Volkswagen corta mais 1 milhão de carros à medida que a perda de empregos se aproxima

VW reduz produção novamente

Volkswagen AG está dobrando a aposta na austeridade. CEO Oliver Blume, em um entrevista com Revista Gerenteeconfirmou que o grupo irá cortar mais um milhão de unidades da capacidade de produção anual, reduzindo o seu limite global dos outrora ambiciosos 12 milhões de carros para cerca de 9 milhões. A mudança reflecte um total descompasso entre o potencial de produção e a procura no mundo real, com a empresa a lutar para exceder consistentemente os 10 milhões em vendas anuais desde 2020.

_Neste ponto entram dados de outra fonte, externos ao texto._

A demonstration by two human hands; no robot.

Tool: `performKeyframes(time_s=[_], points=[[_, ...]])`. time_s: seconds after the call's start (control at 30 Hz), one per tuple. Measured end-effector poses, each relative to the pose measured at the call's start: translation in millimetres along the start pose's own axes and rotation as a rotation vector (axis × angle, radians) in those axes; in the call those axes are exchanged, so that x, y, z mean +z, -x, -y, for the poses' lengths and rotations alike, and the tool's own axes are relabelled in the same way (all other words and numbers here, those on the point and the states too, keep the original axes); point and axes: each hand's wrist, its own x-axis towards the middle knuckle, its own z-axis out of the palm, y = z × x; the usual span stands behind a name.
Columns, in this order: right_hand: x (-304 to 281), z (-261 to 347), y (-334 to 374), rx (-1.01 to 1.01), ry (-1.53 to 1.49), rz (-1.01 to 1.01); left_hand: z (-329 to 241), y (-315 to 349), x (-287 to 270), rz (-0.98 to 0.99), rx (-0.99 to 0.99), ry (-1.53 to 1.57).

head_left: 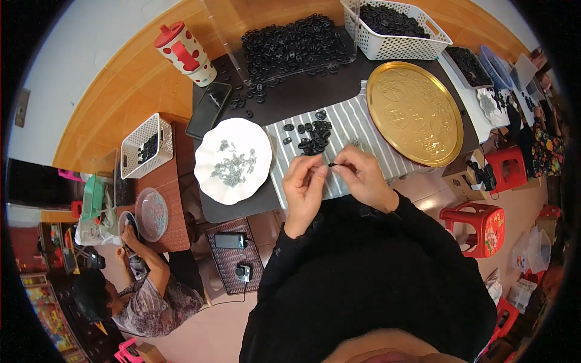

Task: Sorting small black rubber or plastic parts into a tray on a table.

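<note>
My left hand [304,189] and my right hand [365,178] meet over the striped cloth [345,130], fingertips pinched together. Between them shows a small black piece [331,164], mostly covered by the fingers; both hands appear to grip it. Just beyond lies a small heap of black oval pieces [315,140] with holes, a few loose ones to its left. A white scalloped plate [209,136] stands left of the cloth, with many small, clear or grey bits [233,166] on it. To the right, a round gold tray [414,115] rests partly on the cloth.
A clear bin [296,48] and a white basket [399,45], both full of black pieces, stand at the back. A phone [209,109] and a spotted tumbler [187,54] are at back left. Another person [151,290] works at a side table. Red stools [478,230] stand right.
</note>
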Motion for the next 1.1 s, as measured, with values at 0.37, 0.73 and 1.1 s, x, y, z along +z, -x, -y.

Os cortes de capacidade traduzem-se inevitavelmente em pressão sobre a força de trabalho. Embora Blume continue a posicionar o encerramento de fábricas como último recurso, a realidade é que menos carros construídos significa menos mãos necessárias. A Volkswagen já reduziu a capacidade na China e agora está visando a Europa para novas reduções, com marcas como Audi compartilhando o fardo. Num contexto de aumento das tarifas, instabilidade geopolítica e enfraquecimento da procura, o a pegada de fabricação da empresa está sendo remodelada agressivamente.

Porsche

Os cortes de custos vão a todo vapor

No início de 2026, a Volkswagen traçou um estratégia abrangente de redução de custos visa cortar 20% de suas despesas totais dentro de alguns anos. Esse plano está agora a ser acelerado à medida que a empresa se debate com margens em declínio, alegadamente de apenas 2,8%, e segmentos principais com desempenho insatisfatório. Fortalezas tradicionais como sedãs e hatchbacks são não entregam mais o volume que antes entregavamforçando um repensar fundamental da estratégia de produto e produção.

Blume foi sincero sobre os desafios estruturais. “Tarifas nos EUA, imensa pressão competitiva na China, o encolhimento do mercado europeu e agora a guerra no Médio Oriente”, disse ele. “Esses desenvolvimentos não são simplesmente passageiros. Este é o novo normal.” Acrescentou que “o excesso de capacidade não é sustentável para a nossa empresa a longo prazo”, enfatizando que as expectativas de volume anteriores são agora “irrealistas” no actual mercado global fragmentado e proteccionista.

Imagens Bloomberg/Getty

Reduzir para sobreviver

O Grupo Volkswagen tenta continuamente manter-se à tona. Os cortes agressivos de capacidade, a redução da gama de modelos e as metas de custos implacáveis ​​apontam para uma empresa que se prepara para um período prolongado de estagnação em vez de crescimento. Com as fábricas de veículos eléctricos subutilizadas e os planos de expansão global a arrefecerem, a Volkswagen está efectivamente a reduzir o seu tamanho para sobreviver, em vez de aumentar para competir.

O risco é que esta contenção ocorra à custa da inovação futura. Com margens estreitas e milhares de milhões necessários para eletrificação e desenvolvimento de software, a Volkswagen pode encontrar-se forçado a atrasar ou diluir os veículos da próxima geração. Numa indústria que se orienta rapidamente para os VE e os ecossistemas digitais, ficar para trás agora pode ter consequências a longo prazo que nenhuma redução de custos pode resolver facilmente.